Rule Based Languages
Syntax
An individual name denote an individual object. They are also called constant symbols:
- England
- We also use lower case letters: $a,b,c,a_1,a_2,\ldots$
An individual variable is a placeholder for an individual name. They are denoted by lower case letters:
- $x,y,z,x_1,x_2,\ldots$
A class name denotes a set of individual objects. They are often also called unary predicate symbols:
- Human_Being
- We also often use upper case letters such as $A,B,C,A_1,A_2$
Atomic Assertions
An atomic assertion takes the form $A(b)$ and state the $b$ is in the class $A$:
- The assertion, \(\text{CompetesInPremierLeague}(\text{LiverpoolFC})\) states that Liverpool FC competes in the Premier League.
Unary Rule
A unary rule take the form: \(A_1(x)\wedge\ldots\wedge A_n(x)\rightarrow A(x)\) Where $A_1,ldots,A_n$ and $A$ are class names and $x$ is an individual variable.
- The $\wedge$ symbol is the symbol for logical AND.
- The $\rightarrow$ symbol means implies that.
The rule states the everything in all classes $A_1,A_2,\ldots,A_n$ is in the class A.
Example
The rule, $\text{Disease}(x)\wedge\text{LocatedInHeart}(x)\rightarrow$ $\text{HeartDisease}(x)$, states that every disease located in the heart is a heart disease.
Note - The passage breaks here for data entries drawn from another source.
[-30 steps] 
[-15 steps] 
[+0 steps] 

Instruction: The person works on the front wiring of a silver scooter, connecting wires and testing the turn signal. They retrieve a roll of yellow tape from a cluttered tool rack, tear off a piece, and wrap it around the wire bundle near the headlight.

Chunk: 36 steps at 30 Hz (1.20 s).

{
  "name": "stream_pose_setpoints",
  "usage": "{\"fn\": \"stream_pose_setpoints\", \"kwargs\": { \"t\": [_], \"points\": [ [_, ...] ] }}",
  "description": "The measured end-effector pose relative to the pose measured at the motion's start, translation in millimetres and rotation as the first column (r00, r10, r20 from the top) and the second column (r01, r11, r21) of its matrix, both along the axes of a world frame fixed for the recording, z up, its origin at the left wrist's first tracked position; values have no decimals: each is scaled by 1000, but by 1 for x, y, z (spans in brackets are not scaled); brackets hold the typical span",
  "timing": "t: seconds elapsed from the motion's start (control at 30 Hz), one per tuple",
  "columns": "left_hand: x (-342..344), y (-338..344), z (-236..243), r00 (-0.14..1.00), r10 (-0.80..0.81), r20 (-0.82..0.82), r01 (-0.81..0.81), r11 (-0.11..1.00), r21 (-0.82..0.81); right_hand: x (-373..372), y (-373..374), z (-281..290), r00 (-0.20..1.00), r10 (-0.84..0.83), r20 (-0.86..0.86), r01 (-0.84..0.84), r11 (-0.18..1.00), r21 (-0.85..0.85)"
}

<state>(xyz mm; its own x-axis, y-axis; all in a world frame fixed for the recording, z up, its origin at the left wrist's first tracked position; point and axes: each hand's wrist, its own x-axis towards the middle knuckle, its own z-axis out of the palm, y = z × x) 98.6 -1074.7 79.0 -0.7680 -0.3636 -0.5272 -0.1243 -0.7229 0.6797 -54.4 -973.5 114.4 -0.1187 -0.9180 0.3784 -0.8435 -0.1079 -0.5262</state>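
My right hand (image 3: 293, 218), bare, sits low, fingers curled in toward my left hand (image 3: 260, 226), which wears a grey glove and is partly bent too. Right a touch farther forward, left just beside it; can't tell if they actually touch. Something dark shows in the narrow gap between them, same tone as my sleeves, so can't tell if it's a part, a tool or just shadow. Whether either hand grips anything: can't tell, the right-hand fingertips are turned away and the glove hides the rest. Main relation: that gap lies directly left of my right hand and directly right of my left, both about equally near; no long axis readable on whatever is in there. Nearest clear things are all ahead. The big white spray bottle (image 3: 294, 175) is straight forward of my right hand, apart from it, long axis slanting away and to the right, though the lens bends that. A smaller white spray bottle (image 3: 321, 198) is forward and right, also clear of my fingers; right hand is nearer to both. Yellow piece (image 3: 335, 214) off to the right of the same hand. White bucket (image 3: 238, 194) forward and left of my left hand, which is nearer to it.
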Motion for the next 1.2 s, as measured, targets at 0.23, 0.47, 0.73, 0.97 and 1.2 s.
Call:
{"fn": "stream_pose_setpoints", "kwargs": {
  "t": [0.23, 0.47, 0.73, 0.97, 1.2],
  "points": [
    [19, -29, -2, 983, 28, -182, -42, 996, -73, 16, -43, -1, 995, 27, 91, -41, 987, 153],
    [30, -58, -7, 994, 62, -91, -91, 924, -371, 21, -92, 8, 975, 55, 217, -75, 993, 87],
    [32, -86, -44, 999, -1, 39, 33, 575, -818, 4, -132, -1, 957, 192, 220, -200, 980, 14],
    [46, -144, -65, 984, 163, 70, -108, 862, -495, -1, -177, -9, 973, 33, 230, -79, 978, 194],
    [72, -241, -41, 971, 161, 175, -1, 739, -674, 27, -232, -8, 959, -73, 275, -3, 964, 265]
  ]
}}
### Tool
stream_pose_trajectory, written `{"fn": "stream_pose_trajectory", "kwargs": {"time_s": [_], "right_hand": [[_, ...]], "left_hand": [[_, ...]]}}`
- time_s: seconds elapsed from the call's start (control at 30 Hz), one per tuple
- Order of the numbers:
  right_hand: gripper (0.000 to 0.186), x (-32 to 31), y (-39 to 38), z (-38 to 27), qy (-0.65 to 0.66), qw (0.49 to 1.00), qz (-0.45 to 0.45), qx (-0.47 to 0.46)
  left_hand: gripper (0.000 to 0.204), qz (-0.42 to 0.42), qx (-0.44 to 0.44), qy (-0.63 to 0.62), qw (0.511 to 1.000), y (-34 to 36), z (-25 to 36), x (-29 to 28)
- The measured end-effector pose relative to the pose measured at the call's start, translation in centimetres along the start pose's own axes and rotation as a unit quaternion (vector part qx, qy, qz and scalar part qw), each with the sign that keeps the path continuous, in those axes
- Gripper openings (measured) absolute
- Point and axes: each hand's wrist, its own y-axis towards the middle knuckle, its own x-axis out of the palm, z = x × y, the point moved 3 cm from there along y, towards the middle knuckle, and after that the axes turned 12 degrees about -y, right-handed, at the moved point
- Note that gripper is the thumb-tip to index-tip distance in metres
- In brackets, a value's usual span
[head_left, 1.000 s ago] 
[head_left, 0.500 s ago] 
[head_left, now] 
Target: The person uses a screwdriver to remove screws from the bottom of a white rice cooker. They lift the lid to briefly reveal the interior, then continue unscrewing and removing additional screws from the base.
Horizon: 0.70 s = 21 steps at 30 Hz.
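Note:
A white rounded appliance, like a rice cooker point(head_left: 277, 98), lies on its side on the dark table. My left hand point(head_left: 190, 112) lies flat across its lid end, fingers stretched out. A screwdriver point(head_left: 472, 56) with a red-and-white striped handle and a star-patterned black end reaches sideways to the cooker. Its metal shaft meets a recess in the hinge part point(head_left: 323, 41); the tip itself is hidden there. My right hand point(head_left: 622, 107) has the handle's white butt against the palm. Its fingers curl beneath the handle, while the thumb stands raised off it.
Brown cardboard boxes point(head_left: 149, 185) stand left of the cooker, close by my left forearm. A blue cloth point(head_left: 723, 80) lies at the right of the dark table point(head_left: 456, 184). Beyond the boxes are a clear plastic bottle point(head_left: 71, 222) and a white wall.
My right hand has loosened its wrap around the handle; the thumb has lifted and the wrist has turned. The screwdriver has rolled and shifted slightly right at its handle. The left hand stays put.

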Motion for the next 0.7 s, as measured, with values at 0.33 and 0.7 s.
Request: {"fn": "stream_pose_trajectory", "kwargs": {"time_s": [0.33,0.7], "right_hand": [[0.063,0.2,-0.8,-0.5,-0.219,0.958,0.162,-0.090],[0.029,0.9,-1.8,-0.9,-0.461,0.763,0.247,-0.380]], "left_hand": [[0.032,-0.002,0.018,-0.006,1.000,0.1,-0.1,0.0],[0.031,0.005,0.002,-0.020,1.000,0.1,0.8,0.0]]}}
You can also say that the result of the evaluation on the left side is a subset of the objects in the set on the right hand side.
Unary Rule-Based Systems
A unary rule-based knowledge base $K$ is a collection $K_a$ of atomic assertions and $K_r$ of unary rules.
Example
Let $K_a$ contain the following atomic assertions:
- $\text{CompetesInPremierLeague}(\text{LiverpoolFC})$
- $\text{CompetesInPremierLeague}(\text{Everton})$ and so on for all members of the class $\text{CompetesInPremierLeague}$
Let $K_r$ contain the following rules:
- $\text{CompetesInPremierLeague}(x)\rightarrow$ $\text{CompetesInFACup}(x)$
- $\text{CompetesInPremierLeague}(x)\rightarrow$ $\text{FootballClub}(x)$
- $\text{CompetesInPremierLeague}(x)\rightarrow$ $\text{BasedInEngland}(x)$
The follwoing atomic asseritons follow from $K$:
- $\text{CompetesInFACup}(\text{LiverpoolFC})$
- $\text{FootBallClub}(\text{Everton})$, and so on.
Thus from 20 facts and 3 rules, we can deduce 60 additional facts. This allows us to store much more data in a compact way.
Reasoning in Rule-Based Systems
Let $K$ be a knowledge base and $A(b)$ an atomic assertion. Then $A(b)$ follows from $K$: \(K\models A(b)\)
You can also say that $K$ models $A(b)$.
This means that whenever $K$ is true, then $A(b)$ is true. If that is not the case you can write $K\nvDash A(b)$.
Example 1
In the example $K$ earlier: \(K\models\text{CompetesInFACup}(\text{LiverpoolFC})\)
Example 2
Let:
- $K_a=\{A_1(a)\}$
- $K_r=\{A_1(a)\rightarrow A_2(x),A_2(x)\rightarrow A_3(x)\}$
Let $K$ contain $K_a$ and $K_r$. Then:
- $K\models A_1(a)$
- $K\models A_2(a)$
- $K\models A_3(a)$
This chaining shows that if $a$ is in $A_1$ then is also in $A_2$ and so on.